Right from early childhood I also enjoyed playing games, and I still do, (although after seemingly endless childhood hours spent playing Monopoly with my parents I’ll be happy if I never see that game again). I discovered Dungeons & Dragons in the mid 1970’s and still play it to this day. I found LARP, (or LRP as it was back then), in 1982 and fell in love with the possibilities of the hobby, and anyone who knows me will know how that worked out… (although I’m pretty certain my swashbuckling days are probably behind me now).

I’ve never seen attack ships on fire off the shoulder of Orion, or C- beams glitter in the dark near the Tannhäuser Gate, but I have had some fun adventures. I’ve stalked Orcs and demons through castle dungeons, raised a tankard with pirates in taverns and fought off hordes of zombies in the depths of the forest. I’ve partied at the end of the world in the Mojave desert and raised a glass with friends in the ruins of civilisation in the UK and Poland. All thanks to my work and my hobbies. If my body’s willing, I definitely plan to have more adventures while I can, because that stuff’s fun!
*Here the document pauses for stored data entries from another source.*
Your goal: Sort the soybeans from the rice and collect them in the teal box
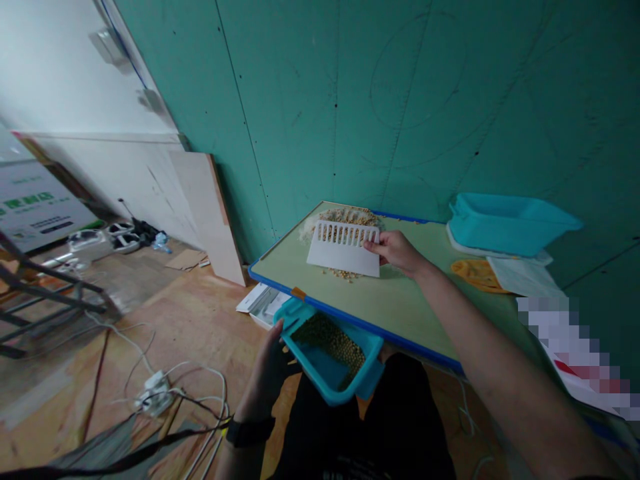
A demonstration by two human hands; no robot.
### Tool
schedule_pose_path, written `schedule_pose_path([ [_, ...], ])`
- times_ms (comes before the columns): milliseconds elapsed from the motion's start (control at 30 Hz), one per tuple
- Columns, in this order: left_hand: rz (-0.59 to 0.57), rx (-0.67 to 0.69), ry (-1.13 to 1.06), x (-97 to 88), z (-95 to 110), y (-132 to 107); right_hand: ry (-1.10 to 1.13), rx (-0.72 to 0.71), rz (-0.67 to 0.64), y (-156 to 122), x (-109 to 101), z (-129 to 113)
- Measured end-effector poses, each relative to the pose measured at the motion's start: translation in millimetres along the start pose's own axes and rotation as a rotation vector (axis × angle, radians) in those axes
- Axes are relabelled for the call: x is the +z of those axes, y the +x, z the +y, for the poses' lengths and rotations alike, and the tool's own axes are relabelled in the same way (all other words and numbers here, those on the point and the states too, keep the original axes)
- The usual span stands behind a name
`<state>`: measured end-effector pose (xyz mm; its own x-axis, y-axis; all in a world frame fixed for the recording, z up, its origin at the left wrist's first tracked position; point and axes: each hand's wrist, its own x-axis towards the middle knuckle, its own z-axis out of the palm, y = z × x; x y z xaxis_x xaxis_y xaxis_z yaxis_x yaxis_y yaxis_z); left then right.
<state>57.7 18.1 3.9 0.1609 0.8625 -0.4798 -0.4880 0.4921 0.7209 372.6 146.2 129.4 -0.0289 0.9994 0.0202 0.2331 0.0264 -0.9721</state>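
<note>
My right hand [397,252] grips the right edge of a white slotted plate [343,259], its fingers closed on it. The plate is tilted over a pile of pale yellow beans [347,215] mixed with white grains, and beans show through its slots. A few loose beans [345,274] lie in front of its lower edge. Below the table's front edge, my left hand [274,360] holds a blue tub [329,395] by its left side, thumb at the rim and the other fingers partly hidden. Inside the tub are small green beans [317,333] and pale yellow beans [349,350].
The light green table [400,300] has a blue edge and stands against a green wall [320,100]. Towards its right are another blue tub [515,223], a yellow-brown cloth [480,275] and papers. White cables and a power strip [155,393] lie on the floor at left.
</note>
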Motion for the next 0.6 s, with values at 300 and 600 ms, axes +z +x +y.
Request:
schedule_pose_path([
  [300, 0.015, -0.032, 0.019, 5.3, 3.4, -3.4, 0.053, 0.018, -0.030, -2.7, 2.3, 1.0],
  [600, -0.014, -0.026, 0.015, 10.6, -0.8, -8.8, 0.049, 0.047, -0.082, -7.7, 11.9, -0.4],
])
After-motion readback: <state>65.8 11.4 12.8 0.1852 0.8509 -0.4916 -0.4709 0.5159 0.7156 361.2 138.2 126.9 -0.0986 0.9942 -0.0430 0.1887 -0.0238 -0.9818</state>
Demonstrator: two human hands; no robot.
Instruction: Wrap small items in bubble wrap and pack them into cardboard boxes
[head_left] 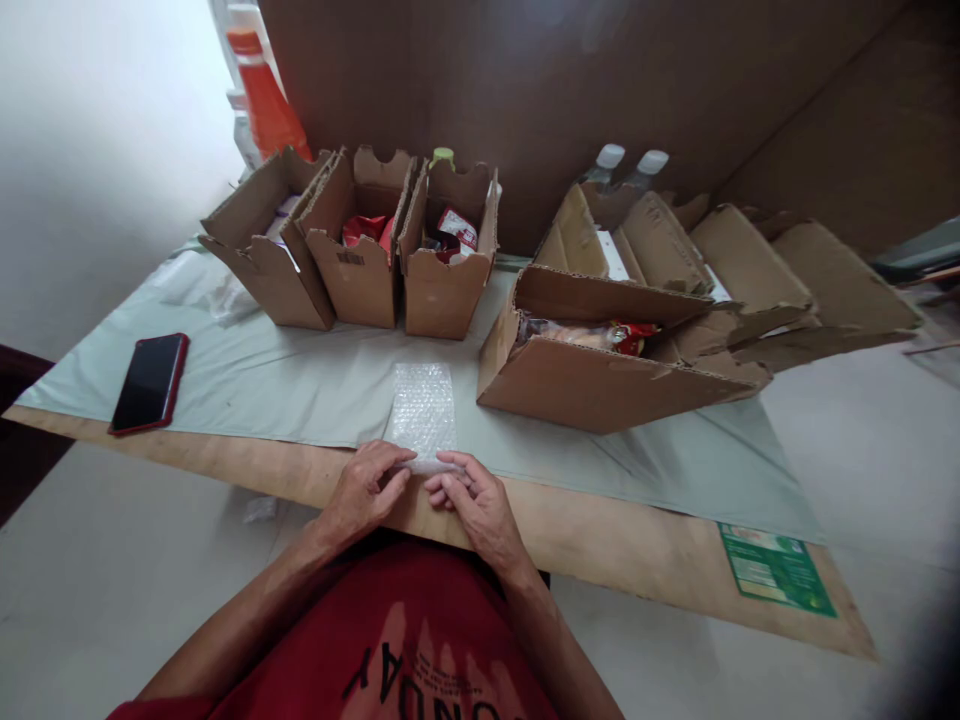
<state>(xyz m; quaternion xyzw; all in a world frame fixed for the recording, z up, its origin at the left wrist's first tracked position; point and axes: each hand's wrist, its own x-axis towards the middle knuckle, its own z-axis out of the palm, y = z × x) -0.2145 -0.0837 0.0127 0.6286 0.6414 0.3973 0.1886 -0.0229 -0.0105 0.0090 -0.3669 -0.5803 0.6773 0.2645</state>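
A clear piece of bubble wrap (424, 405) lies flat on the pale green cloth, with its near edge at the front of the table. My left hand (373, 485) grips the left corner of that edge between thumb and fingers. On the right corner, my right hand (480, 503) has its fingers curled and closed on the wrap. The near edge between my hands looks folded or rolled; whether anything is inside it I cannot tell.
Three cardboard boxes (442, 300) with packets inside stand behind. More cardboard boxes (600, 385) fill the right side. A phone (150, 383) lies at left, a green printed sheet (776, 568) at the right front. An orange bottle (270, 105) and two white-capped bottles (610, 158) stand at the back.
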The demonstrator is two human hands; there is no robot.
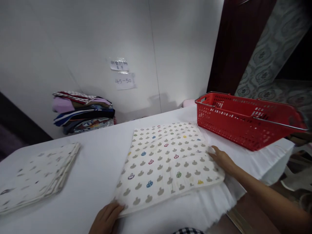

I’ve had some truly awful haircuts over the years, (but I figure if you don’t have regrets then you’ve played it too safe). I’ve done lots of dumb stuff and have the scars to show for it.

So yes, it’s been longer than I think since I was ‘young’, but at heart I still feel like I’m in my 30’s, (even though my body definitely tells me otherwise), and I still firmly believe in the saying that ‘You don’t stop playing because you get old, you get old because you stop playing’ - so here’s to more years of playing.

Anyway, I guess I'm officially 'old' now, but I don't have any plans to give up creating stuff for the foreseeable future, (artists rarely retire, we just gradually fall apart as the glue gives up, although at some point I guess I will have to consider cutting back on the number of commissions I take on).

So there you go - that's a little insight into the childhood that created me.